What the exercise asks: No pictures go into the copy. Write out exactly the lines below from the one containing "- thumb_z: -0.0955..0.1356" through the one containing "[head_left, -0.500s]".

Supplied information:

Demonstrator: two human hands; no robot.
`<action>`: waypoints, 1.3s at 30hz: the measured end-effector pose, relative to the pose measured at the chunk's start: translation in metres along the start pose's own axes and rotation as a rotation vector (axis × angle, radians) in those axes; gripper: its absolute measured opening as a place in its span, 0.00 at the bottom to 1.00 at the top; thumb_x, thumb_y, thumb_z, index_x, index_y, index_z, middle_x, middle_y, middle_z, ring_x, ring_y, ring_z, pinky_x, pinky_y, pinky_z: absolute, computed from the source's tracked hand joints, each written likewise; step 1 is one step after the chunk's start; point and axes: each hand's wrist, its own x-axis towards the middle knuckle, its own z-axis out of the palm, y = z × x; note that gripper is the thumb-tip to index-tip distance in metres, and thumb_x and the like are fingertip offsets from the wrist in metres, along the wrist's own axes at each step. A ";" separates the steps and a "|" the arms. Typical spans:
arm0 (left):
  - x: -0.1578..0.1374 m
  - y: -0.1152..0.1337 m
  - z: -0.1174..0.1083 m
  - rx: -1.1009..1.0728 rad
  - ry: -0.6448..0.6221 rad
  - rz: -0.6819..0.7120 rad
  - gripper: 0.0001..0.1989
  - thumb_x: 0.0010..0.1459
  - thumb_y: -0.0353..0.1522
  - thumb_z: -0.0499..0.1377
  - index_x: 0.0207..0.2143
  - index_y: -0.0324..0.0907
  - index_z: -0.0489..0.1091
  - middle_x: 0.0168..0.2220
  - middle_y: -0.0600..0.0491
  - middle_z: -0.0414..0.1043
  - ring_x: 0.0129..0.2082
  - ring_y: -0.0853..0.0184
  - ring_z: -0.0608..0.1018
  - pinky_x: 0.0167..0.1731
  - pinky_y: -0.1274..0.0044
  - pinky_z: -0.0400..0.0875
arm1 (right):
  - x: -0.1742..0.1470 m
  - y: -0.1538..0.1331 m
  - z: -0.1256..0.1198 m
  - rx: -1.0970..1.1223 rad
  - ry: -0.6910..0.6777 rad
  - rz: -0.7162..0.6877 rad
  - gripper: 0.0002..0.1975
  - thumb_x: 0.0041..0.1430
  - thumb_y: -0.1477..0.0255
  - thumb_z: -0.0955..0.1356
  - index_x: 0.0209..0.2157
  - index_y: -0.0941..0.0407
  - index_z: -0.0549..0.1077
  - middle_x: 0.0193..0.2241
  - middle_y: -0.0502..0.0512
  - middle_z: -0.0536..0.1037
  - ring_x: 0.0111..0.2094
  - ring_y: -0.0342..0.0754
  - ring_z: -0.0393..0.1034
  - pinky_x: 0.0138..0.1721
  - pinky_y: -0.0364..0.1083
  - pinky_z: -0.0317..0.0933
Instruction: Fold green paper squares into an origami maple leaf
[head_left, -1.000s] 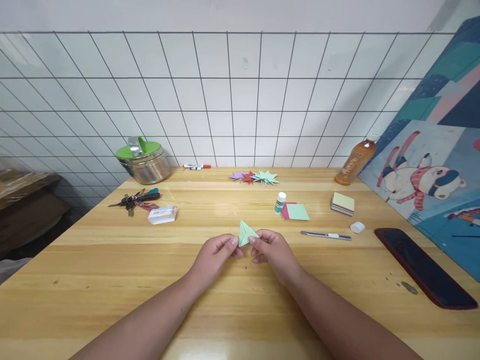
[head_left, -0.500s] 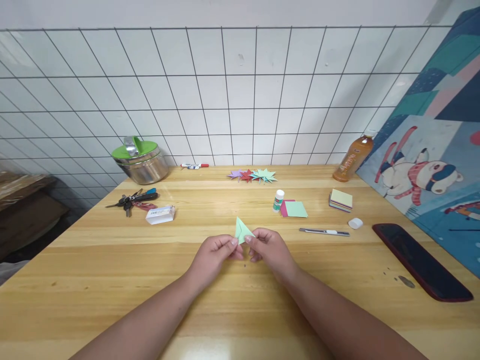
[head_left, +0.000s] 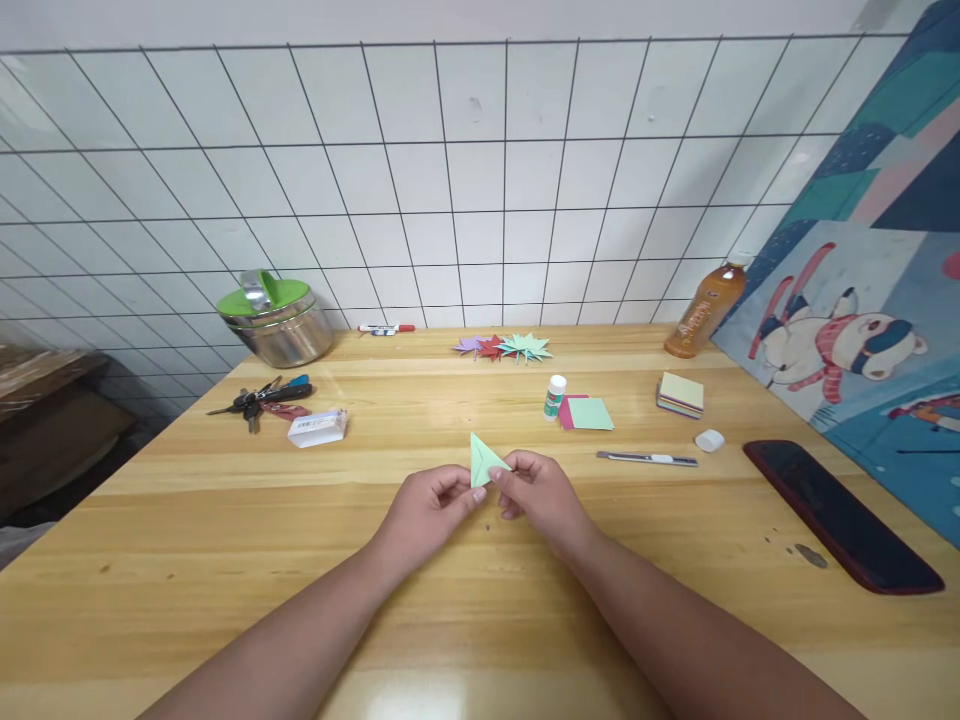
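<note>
A small light-green folded paper (head_left: 484, 463) is held up over the middle of the table, a triangle with a crease line showing on its face. My right hand (head_left: 544, 497) pinches its right side, thumb in front and fingers behind. At the lower left of the paper, my left hand (head_left: 427, 510) is closed on its edge, the thumb tip along the bottom and the fingertips partly hidden behind. Beyond my hands, a glue stick (head_left: 554, 398) stands upright without its cap, beside flat green and magenta paper squares (head_left: 590, 413).
Pointed paper stars (head_left: 525, 347) and a marker (head_left: 386, 329) lie by the tiled wall. To the right are a paper stack (head_left: 680, 394), a utility knife (head_left: 646, 459), a white cap (head_left: 709, 440), a phone (head_left: 840, 515) and a bottle (head_left: 705, 310). Leftward sit a pot (head_left: 289, 330), keys (head_left: 259, 400) and a small box (head_left: 318, 429).
My left thumb has slid from the paper's left corner to below its bottom edge, uncovering more of the paper. My right hand keeps its pinch. The view has shifted slightly.
</note>
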 end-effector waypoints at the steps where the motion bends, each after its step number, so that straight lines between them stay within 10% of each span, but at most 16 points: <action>1: 0.000 0.000 0.000 0.018 -0.001 0.006 0.12 0.52 0.39 0.58 0.27 0.38 0.72 0.25 0.54 0.73 0.27 0.68 0.72 0.29 0.79 0.64 | 0.000 0.000 0.000 -0.008 -0.008 -0.008 0.15 0.44 0.60 0.70 0.24 0.58 0.68 0.15 0.45 0.68 0.17 0.39 0.64 0.21 0.40 0.62; 14: 0.001 0.002 -0.007 -0.086 -0.074 -0.060 0.15 0.50 0.40 0.60 0.21 0.37 0.74 0.22 0.52 0.74 0.25 0.68 0.73 0.29 0.79 0.65 | -0.002 -0.002 0.001 0.074 -0.083 0.044 0.16 0.37 0.62 0.74 0.21 0.59 0.71 0.18 0.46 0.68 0.20 0.38 0.62 0.23 0.40 0.62; 21: 0.004 -0.004 -0.016 -0.409 -0.168 -0.313 0.17 0.48 0.43 0.61 0.30 0.36 0.75 0.25 0.47 0.76 0.27 0.66 0.77 0.33 0.76 0.69 | -0.002 -0.004 -0.004 0.098 -0.074 0.107 0.18 0.36 0.60 0.74 0.22 0.60 0.72 0.18 0.47 0.68 0.20 0.38 0.62 0.23 0.40 0.63; 39: 0.002 -0.006 -0.002 0.027 -0.047 -0.026 0.13 0.53 0.37 0.57 0.21 0.38 0.69 0.19 0.56 0.68 0.21 0.72 0.67 0.24 0.81 0.59 | 0.000 -0.001 -0.003 -0.058 -0.013 0.061 0.13 0.41 0.64 0.72 0.23 0.58 0.69 0.16 0.45 0.66 0.19 0.39 0.61 0.22 0.41 0.64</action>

Task answer:
  - thumb_z: -0.0955..0.1356
  - index_x: 0.0209..0.2157
  - index_y: -0.0941..0.0407
  - index_z: -0.0549..0.1077
  - middle_x: 0.0193..0.2241
  - middle_y: -0.0502..0.0512
  - middle_z: -0.0536..0.1037
  - ring_x: 0.0111..0.2094
  - ring_y: -0.0342..0.0754
  - ring_z: -0.0393..0.1034
  - pinky_x: 0.0138..0.1721
  - pinky_y: -0.0364..0.1083
  - pinky_z: -0.0317..0.0933
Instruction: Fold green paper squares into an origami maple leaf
[head_left, -1.000s] 
[head_left, -0.500s] 

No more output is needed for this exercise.